De sorte que Hêna, marchant entre Joel et Margarid, et suivie de sa famille et de tous ceux de sa tribu, se rendit à la forêt de Karnak.
L'appel aux tribus, volant de bouche en bouche, de village en village, de cité en cité, avait été entendu dans la Gaule bretonne... Les tribus se rendaient en foule, hommes, femmes, enfants, à la forêt de Karnak, ainsi que s'y rendaient Joel et les siens.
La lune, en son plein cette nuit-là, brillait radieuse dans le firmament au milieu des étoiles. Les tribus, après avoir longtemps... longtemps marché, à travers les ténèbres et les clairières de la forêt, arrivèrent sur les bords de la mer.

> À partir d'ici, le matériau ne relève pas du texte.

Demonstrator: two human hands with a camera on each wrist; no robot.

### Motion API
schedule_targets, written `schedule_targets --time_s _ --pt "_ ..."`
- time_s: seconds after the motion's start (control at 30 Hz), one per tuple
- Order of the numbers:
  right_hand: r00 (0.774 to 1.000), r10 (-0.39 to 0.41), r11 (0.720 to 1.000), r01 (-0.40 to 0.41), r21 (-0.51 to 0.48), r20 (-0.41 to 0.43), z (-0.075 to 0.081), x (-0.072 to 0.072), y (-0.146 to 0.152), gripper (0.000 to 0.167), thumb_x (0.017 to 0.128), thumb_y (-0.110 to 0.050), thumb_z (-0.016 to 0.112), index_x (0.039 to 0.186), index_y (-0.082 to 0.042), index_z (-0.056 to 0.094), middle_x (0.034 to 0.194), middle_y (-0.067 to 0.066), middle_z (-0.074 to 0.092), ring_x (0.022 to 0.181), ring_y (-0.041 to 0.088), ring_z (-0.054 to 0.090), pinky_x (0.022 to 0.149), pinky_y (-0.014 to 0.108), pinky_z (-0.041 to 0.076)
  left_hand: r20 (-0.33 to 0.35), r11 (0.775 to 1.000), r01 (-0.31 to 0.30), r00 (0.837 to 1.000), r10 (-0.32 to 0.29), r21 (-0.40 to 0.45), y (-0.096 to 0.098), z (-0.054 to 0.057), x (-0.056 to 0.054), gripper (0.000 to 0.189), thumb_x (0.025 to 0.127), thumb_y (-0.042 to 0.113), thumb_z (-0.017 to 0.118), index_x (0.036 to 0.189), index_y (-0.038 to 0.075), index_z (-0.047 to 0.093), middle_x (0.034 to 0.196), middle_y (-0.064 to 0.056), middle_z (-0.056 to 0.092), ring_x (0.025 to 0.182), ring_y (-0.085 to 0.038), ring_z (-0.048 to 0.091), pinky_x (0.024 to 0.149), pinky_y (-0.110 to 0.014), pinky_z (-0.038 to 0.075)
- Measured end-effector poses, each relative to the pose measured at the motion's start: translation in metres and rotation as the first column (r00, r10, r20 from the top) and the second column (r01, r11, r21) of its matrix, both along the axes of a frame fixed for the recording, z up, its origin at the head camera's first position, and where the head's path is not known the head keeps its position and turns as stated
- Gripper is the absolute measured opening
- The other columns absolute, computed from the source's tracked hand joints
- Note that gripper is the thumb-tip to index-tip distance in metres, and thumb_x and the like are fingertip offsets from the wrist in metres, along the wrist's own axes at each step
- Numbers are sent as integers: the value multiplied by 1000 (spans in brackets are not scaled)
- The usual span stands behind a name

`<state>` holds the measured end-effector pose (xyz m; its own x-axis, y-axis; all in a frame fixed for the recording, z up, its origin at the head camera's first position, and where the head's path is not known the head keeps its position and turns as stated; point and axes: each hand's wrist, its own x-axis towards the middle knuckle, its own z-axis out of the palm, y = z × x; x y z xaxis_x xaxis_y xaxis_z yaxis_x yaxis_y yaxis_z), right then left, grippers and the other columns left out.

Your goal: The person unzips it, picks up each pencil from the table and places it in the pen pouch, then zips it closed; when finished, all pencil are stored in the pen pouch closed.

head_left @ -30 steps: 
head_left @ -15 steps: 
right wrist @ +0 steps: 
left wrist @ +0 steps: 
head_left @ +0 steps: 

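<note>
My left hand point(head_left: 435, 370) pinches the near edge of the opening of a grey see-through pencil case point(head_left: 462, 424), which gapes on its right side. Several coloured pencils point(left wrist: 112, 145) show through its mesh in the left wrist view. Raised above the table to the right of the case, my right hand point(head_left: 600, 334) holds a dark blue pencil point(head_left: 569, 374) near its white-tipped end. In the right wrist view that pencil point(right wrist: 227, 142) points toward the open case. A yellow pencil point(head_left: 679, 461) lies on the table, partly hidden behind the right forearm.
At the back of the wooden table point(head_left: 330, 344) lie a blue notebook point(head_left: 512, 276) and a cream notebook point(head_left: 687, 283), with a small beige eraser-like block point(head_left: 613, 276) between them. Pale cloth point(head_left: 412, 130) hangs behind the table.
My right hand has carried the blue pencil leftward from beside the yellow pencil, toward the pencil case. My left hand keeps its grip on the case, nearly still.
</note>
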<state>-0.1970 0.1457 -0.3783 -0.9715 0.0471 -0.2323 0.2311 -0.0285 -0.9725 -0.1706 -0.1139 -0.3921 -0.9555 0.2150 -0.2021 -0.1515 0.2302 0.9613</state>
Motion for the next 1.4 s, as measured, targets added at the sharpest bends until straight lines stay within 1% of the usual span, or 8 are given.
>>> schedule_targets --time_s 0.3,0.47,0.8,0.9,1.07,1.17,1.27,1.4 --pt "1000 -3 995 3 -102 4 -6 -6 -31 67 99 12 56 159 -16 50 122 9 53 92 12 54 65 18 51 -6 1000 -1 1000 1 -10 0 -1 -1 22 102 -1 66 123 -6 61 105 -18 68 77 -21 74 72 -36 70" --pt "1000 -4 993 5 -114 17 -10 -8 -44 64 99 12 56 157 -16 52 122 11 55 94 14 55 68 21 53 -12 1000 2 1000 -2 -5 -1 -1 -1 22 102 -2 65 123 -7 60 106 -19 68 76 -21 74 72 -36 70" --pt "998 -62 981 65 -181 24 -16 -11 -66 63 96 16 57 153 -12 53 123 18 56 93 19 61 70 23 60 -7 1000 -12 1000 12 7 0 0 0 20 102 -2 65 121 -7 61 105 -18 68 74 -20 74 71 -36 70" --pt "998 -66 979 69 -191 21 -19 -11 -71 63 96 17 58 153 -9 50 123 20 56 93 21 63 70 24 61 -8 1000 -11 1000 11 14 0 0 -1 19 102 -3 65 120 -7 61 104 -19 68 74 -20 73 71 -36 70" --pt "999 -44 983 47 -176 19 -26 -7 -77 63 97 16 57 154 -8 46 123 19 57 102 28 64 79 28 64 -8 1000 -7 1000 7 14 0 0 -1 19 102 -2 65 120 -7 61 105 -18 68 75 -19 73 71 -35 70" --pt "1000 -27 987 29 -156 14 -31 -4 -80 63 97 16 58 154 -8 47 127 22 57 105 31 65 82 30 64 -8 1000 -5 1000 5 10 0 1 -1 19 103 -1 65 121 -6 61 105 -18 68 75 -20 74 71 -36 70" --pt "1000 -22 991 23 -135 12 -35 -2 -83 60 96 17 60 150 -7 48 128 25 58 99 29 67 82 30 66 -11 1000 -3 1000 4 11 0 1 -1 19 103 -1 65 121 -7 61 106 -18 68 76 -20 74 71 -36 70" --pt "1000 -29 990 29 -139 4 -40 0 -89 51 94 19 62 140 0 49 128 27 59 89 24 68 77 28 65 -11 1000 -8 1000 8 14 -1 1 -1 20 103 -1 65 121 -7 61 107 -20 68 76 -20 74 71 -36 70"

Là se dressaient en neuf longues avenues les pierres sacrées de Karnak[K]. Pierres saintes! gigantesques piliers d'un temple qui pour voûte a le ciel...
À mesure que les tribus approchaient de ce lieu, le recueillement redoublait.
Au bout de ces avenues étaient rangées en demi-cercle les trois pierres de l'autel du sacrifice, placé au bord de la mer. De sorte que derrière soi l'on avait la forêt profonde... Devant soi, la mer sans borne... Au-dessus de soi, le firmament étoilé...
Les tribus ne dépassèrent pas les dernières avenues de Karnak, et laissèrent vide un large espace entre la foule et l'autel. Cette grande foule resta silencieuse.